INCHIESTA PESCARA: DOLCE E MATTUCCI CHIEDONO PATTEGGIAMENTO A DUE ANNI, ULTIMA PAROLA AL GIUDICE

14 Settembre 2021 10:04

Pescara: Abruzzo

PESCARA – Accordo raggiunto al tribunale di Pescara per un patteggiamento di due anni di pena ciascuno a Domenico Mattucci e Luigia Dolce, ex presidente ed ex coordinatrice della cooperativa La Rondine indagati  nell’ambito dell’inchiesta sull’affidamento con presunte gare “pilotate” in cambio di tangenti in denaro e costosi regali, per la gestione di residenze psichiatriche extra ospedaliere, del valore complessivo di oltre 11 milioni di euro, a favore della cooperativa La Rondine di Lanciano.

Ad essere inquisito anche Vincenzo Ciamponi, direttore generale della Asl di Pescara, con l’accusa di corruzione.

L’inchiesta è stata segnata dal suicidio in carcere del dirigente del Dipartimento di Salute Mentale della Asl di Pescara, Sabatino Trotta, candidato alle regionali del febbraio 2019 per Fratelli d’Italia, primo dei non eletti.

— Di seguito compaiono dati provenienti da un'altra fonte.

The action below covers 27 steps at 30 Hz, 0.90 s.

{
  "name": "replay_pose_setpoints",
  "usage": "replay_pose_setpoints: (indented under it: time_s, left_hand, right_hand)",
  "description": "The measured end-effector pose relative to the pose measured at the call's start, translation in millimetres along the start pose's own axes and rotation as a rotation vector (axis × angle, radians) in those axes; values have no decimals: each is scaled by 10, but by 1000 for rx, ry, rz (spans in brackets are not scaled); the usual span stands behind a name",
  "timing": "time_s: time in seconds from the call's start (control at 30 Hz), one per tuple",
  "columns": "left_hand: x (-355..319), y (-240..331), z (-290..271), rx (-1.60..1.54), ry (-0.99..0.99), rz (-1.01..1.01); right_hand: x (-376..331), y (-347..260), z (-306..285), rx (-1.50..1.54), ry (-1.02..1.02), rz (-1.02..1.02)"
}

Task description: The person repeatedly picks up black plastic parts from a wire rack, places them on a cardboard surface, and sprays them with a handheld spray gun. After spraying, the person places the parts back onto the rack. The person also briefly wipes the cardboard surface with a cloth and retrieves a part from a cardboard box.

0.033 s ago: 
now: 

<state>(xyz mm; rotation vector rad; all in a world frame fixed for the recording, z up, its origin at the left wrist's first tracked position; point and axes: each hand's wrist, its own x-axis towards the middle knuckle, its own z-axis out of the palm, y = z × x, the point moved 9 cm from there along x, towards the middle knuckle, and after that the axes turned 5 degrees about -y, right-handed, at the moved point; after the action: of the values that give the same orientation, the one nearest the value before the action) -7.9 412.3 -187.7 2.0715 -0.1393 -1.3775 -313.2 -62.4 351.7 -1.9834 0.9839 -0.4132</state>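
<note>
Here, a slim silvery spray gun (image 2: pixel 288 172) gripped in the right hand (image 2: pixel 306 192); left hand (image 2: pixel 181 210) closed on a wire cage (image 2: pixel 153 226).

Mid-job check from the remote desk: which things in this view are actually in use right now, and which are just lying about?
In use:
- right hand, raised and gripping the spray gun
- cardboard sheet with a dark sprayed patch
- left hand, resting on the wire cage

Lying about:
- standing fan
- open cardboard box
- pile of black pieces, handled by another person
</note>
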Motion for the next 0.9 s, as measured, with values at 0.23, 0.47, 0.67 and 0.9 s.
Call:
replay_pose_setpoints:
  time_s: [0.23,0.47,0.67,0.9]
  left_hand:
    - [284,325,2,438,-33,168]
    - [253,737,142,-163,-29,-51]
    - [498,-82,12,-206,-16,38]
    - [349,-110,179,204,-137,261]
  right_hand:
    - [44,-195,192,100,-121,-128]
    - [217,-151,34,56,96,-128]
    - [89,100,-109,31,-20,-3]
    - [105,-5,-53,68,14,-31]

L’accordo è tra i pm Luca Sciarretta e Anna Benigni  ed i legali dei due imputati, ma sarà il giudice Nicola Colantonio ad avere l’ultima parola.

Mattucci e  Dolce nei lunghi interrogatori ai magistrati hanno confermato il quadro accusatorio,

Mattucci ha  affermato di aver consegnato a a Trotta, tramite Dolce, 8mila euro. Soldi che sarebbero stati utilizzati per comperare una Fiat 500 al figlio di Ciamponi.  Un “regalo” che sarebbe la contropartita per favorire l’appalto da 11 milioni alla coop. E hanno poi riferito di dialoghi tra Trotta e Ciamponi

La linea difensiva però si incentra sul fatto che mancano le prove, e Mattucci e Dolce hanno riferito circostanze apprese da altri, indirette e deboli dal punto di vista processuale.